Tuesday, January 24, 2012

Bram Stoker's Dracula The Movie or my love for Gary Oldman

When watching Nosferatu this morning I couldn’t help but notice the comparisons between Gary Oldman’s performance as Dracula and that of Max Schreck. Obviously this could have been due to the fact that Gary Oldman was playing Bram Stoker’s Dracula and Nosferatu was essentially the same story. But the play with shadows in both films is really interesting. Seclusion also plays a big part in this film, as each character seems confined in some way, Harker by the castle, Mina by her thoughts, Renfield by the asylum etc.  You have two representations of women in the horror movie, the virtuous thoughtful obedient wife, and the flirtatious frivolous woman.  Obviously it is the latter that dies.  In this movie Dracula is perceived as both the suave romantic with undying love and the horrible grotesque creature that he has become.

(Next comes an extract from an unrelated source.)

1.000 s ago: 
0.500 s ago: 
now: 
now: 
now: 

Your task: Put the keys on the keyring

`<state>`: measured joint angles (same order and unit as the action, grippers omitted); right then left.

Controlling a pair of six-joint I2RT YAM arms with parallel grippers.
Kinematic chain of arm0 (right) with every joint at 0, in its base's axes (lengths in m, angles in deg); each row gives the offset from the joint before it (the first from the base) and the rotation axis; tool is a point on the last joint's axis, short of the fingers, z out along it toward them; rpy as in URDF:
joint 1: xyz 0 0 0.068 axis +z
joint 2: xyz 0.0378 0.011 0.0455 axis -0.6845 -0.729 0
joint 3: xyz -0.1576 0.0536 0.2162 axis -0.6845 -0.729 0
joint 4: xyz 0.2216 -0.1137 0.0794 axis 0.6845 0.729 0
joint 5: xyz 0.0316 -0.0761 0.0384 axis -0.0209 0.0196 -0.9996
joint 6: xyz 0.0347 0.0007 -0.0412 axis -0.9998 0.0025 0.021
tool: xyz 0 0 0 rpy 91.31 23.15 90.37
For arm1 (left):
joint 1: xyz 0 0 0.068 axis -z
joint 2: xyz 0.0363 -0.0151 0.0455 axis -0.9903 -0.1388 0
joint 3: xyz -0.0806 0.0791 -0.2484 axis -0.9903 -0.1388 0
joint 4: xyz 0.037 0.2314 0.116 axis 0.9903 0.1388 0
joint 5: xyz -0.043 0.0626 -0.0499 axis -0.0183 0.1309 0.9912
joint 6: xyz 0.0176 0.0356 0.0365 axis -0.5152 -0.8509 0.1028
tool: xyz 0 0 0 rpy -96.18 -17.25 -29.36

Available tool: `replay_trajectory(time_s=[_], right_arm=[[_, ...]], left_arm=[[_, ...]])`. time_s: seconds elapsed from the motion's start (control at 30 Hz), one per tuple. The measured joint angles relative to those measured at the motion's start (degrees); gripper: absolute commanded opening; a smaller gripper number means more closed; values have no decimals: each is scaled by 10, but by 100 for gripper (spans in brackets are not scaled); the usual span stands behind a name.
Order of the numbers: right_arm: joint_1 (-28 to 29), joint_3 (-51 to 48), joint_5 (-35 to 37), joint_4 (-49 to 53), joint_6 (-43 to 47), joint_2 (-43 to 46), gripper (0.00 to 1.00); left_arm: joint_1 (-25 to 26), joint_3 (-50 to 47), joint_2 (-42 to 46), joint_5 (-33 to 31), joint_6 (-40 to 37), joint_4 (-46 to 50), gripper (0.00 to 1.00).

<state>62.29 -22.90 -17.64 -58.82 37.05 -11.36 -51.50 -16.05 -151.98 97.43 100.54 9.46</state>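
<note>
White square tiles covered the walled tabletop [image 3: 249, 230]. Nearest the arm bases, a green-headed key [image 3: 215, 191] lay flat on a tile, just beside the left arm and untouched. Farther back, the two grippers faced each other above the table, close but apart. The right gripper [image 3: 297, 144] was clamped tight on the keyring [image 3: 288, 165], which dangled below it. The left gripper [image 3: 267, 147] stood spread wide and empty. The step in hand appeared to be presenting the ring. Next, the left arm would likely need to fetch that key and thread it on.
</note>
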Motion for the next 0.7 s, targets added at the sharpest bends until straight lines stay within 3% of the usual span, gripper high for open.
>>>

He begins to have an internal struggle with what is important to him when Mina Harker enters the picture.  Ultimately love prevails in this film but love for whom. Mina seems to do a full 360 and take charge of her own destiny instead of being so compliant with life and she ends up actually choosing the vampire. There is a definite struggle here between the damned and the saved. Lucy is saved but only too late and the question remains if Dracula truly is? You see his appearance change when Mina finally kills him (he was dying anyways) back to that of his “ true nature” so he may have been.  There is also a hint to the fetish quality of vampires when Dracula and Mina finally end up in bed together and only becomes more prevalent as that scene plays out.  The relationship between Dracula and the animals is pretty important here as he cannot only control the “ children of the night” but can also become something of one himself. Again this is the animal sexuality that appears in horror. This is incredibly blatant in the scene between him and Lucy when he essentially rapes her as this man, animal, wolf, bat hybrid.  While this movie doesn’t always mesh entirely with the book it still depicts Vampire Horror in a rather traditional sense then that of the works of today.